Dowd then offered this from Rahm Emanuel: “When the woke police come at you, you don’t even get your Miranda rights read to you.”
Like the rest of the mainstream media, Dowd’s a hypocrite. Six years ago she was happy to pronounce people guilty with no trial and no Miranda rights and no due process. Specifically, I’m wondering if Dowd has the courage to take back her hits on Brett Kavanaugh and me. Dowd declared Kavanaugh guilty in 2018. When Kavanaugh was accused by Christine Blasey Ford of sexual assault at a 1982 party when they were teenagers, Dowd tossed aside due process. She was the worst of the woke.
Dowd’s strategy was to compare Blasey Ford to Anita Hill, and claim that the conservative media was unfairly smearing Ford. “We are still watching a bookish university professor from the West,” Dowd wrote, “who tried to anonymously report an alleged blight on the character of a man about to ascend to a lifetime of power, get smeared as a demanding, mixed-up, uptight, loony fantasist.” You’ve gotta love that “bookish university professor from the West” bit.
“Dr. Blasey is dealing with some demonic forces not in play with Professor Hill,” Dowd wrote. “A vicious partisan internet that drove her out of her house and being discredited not merely by the White House but personally by a president who has bragged on tape about his history of sexual assault, who has consistently defended predators such as Roger Ailes, Bill O’Reilly and Roy Moore, and who is advised by the same man who enabled Ailes’s loathsome behavior at Fox News.”
Like the rest of her media colleagues, Dowd has shown no interest in the other side of the story. In 2018 I was dragged into the Kavanaugh battle when Christine Blasey Ford claimed I was in the room when Kavanaugh assaulted her. I have no memory of the alleged attack. Moreover, I have a lot of evidence that suggests that the Blasey claim was, as Kavanaugh said, a well-funded and orchestrated political hit.
I’ve written about this for six years and in 2022 published a book about it: The Devil’s Triangle: Mark Judge vs the New American Stasi. Earlier this year Blasey Ford published her own book, One Way Back. The New York Times reviewed Blasey Ford’s book—they wouldn’t review mine. In her review of the Ford book, Alexandra Jacobs says that reading Ford’s book, “one longs for more about Mark Judge.” So the Times is longing for me but won’t review my book.
On the night of September 14, 2018, I got a call from Ronan Farrow of The New Yorker. Brett Kavanaugh was nominated for the Supreme Court on July 9. Farrow was calling to tell me that Brett and I had been named in a letter claiming “sexual misconduct in the 1980s.” Farrow couldn’t tell me who the accuser was, or where it allegedly happened—only that it was "sometime in the 1980s." A September 16 piece in the Washington Post followed.

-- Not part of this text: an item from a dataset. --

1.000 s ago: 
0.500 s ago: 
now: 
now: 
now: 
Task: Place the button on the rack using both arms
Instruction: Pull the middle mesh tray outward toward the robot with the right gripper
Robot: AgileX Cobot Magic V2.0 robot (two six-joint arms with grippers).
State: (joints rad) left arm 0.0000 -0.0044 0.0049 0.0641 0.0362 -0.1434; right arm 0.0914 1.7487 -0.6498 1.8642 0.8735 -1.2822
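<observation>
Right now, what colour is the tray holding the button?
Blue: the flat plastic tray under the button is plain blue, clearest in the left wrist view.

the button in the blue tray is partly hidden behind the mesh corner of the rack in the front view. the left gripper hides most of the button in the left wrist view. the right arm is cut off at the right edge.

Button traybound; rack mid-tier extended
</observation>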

In it Ford claimed that Brett sexually assaulted her when the two were in high school in 1982. Post reporter Emma Brown interviewed Leland Keyser, a childhood friend of Ford’s whom Ford claimed was at the party. Keyser denied it and denied even knowing Kavanaugh. Brown left that out of her article. Maureen Dowd lamented "the merciless pummeling of a woman who dares to obstruct the glide path of a conservative Supreme Court nominee.” Merciless pummeling? Reporters were hunting me wherever I went, breaking into my car, and using as sources people who never laid eyes on me or Kavanaugh.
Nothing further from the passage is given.